INDORAYA – Sebuah studi yang dilakukan oleh Universitas Wina menunjukkan bahwa manusia akan merasa mudah lelah jika menjauh dari interaksi sosial. Studi ini dilakukan saat pandemi Covid-19 Tengah melanda dunia.
Peneliti mengibaratkan situasi itu seperti manusia saat lapar akan memunculkan sensasi keinginan. Kondisi semacam ini diartikan sebagaimana otak yang merasa lapar. Terdapat hipotesis “homeostasis sosial” yang menunjukkan bahwa ada sistem homeostatis khusus yang mengatur kebutuhan manusia akan kontak sosial.
Adapun metodologi yang digunakan oleh para peneliti yang dipimpin oleh Giorgia Silani menggunakan metodologi yang sebanding dengan dua konteks. Meliputi, laboratorium dan di rumah selama isolasi COVID-19.
Dalam melakukan penelitian, 30 sukarelawan perempuan datang ke lab dalam 3 hari terpisah. Sukarelawan menghabiskan delapan jam tanpa kontak sosial, tanpa makanan, atau dengan kontak sosial dan makanan. Keadaan itu, dibandingkan dengan pengukuran dari studi yang dilakukan selama isolasi di Austria dan Italia pada musim semi 2020.
Hasil dari studi laboratorium itu, menunjukkan para sukarelawan menampakkan stres, suasana hati, dan kelelahan, dalam beberapa hari sekali. Keadaan respons stres fisiologis, seperti detak jantung dan kortisol, dicatat oleh para ilmuwan.
Sementara, peserta yang melakukan isolasi sendirian umumnya lebih ramah serta melaporkan energi yang lebih rendah pada hari-hari isolasi.

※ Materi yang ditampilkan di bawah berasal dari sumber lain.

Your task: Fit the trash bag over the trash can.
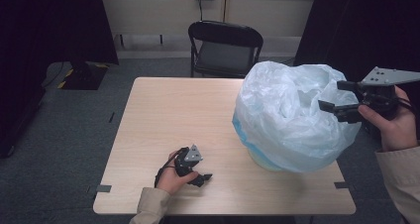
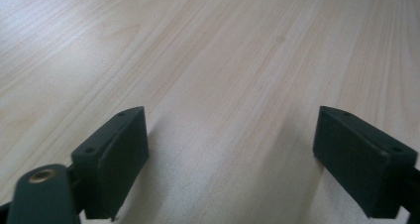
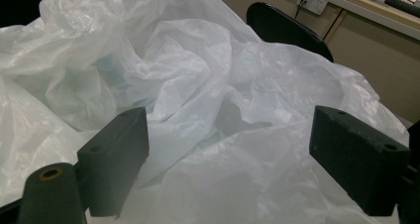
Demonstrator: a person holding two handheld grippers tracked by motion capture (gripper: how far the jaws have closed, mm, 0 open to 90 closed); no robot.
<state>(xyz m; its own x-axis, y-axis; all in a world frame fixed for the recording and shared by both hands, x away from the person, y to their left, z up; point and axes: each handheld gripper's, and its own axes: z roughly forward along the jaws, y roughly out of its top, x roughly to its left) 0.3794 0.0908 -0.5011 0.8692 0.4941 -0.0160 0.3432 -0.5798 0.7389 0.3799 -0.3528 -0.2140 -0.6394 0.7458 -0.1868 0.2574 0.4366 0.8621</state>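
White plastic bag [image 1: 289, 117] sits on the table [image 1: 173, 115]; right gripper [image 1: 337, 97] hovers at its rim, spread; left gripper [image 1: 202, 178] rests spread, empty.

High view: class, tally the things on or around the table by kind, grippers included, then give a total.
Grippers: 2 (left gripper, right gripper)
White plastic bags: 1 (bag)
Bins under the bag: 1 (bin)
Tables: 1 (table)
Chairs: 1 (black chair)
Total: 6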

“Dalam studi laboratorium, kami menemukan kesamaan yang mencolok antara isolasi sosial dan kekurangan makanan. Kedua kondisi tersebut menyebabkan penurunan energi dan peningkatan kelelahan,” kata penulis pertama, Ana Stijovic dan Paul Forbes dalam Neuro Science News, dikutip pada Minggu (9/4/23).
Para penulis menyimpulkan, penurunan energi dapat menjadi bagian dari respons homeostatis manusia terhadap kurangnya kontak sosial.